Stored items
══════

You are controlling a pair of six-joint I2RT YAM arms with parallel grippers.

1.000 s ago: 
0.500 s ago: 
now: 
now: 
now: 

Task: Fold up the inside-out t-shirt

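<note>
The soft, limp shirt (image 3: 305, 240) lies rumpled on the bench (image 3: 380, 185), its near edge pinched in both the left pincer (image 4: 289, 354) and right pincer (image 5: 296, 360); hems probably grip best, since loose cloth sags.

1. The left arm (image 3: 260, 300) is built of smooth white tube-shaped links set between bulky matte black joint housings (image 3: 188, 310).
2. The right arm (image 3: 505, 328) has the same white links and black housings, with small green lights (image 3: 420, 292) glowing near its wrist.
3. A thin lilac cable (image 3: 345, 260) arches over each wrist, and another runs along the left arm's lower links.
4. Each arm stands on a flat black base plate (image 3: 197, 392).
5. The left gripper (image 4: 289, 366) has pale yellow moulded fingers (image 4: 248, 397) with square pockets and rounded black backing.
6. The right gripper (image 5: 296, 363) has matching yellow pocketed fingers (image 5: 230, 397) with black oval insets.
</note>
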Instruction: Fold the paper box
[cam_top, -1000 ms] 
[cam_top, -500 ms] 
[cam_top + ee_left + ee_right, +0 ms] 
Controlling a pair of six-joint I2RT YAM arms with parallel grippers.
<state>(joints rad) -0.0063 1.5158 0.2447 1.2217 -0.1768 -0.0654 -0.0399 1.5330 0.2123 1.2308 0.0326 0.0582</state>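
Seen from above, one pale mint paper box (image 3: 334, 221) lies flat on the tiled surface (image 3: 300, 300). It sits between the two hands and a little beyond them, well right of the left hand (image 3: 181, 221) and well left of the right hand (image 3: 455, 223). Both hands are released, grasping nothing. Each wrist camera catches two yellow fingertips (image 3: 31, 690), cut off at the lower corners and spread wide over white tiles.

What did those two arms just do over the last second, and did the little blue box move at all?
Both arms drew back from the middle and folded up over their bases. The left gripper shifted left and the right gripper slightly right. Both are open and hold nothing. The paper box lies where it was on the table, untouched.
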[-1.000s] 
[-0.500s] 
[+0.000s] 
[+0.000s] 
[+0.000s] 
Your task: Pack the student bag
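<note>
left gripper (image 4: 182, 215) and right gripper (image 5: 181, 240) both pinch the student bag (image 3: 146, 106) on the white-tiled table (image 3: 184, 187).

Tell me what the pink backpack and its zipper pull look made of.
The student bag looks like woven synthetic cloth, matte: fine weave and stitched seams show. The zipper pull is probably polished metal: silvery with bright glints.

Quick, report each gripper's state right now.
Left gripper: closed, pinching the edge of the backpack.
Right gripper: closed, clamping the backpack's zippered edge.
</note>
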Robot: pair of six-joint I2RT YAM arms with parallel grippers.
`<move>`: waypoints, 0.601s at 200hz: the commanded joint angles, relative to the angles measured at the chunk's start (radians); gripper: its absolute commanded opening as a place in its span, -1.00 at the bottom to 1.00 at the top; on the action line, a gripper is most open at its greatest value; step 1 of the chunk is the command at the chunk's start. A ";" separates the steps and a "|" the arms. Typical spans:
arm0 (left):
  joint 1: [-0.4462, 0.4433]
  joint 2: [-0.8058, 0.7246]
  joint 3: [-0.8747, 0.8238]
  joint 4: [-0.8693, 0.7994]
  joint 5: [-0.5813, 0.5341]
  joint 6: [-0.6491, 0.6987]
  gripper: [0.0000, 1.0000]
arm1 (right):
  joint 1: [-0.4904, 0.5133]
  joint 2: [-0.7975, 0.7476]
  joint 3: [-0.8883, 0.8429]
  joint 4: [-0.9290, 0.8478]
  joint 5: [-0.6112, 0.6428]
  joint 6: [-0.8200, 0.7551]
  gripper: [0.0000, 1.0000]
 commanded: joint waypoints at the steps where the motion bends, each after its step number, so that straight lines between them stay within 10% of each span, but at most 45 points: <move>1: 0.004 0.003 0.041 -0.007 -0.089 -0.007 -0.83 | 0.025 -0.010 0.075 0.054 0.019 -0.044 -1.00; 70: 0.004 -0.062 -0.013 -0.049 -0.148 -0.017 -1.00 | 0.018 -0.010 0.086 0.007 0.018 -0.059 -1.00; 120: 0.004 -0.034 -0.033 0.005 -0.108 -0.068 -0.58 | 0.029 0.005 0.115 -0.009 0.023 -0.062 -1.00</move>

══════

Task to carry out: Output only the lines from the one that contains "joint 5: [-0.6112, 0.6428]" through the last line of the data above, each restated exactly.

Result below:
  joint 5: [-0.6112, 0.6428]
  joint 6: [-0.8200, 0.7551]
  gripper: [0.0000, 1.0000]
 commanded: joint waypoints at the steps where the motion bends, each after its step number, so that straight lines between them stay within 10% of each span, but at most 45 points: <move>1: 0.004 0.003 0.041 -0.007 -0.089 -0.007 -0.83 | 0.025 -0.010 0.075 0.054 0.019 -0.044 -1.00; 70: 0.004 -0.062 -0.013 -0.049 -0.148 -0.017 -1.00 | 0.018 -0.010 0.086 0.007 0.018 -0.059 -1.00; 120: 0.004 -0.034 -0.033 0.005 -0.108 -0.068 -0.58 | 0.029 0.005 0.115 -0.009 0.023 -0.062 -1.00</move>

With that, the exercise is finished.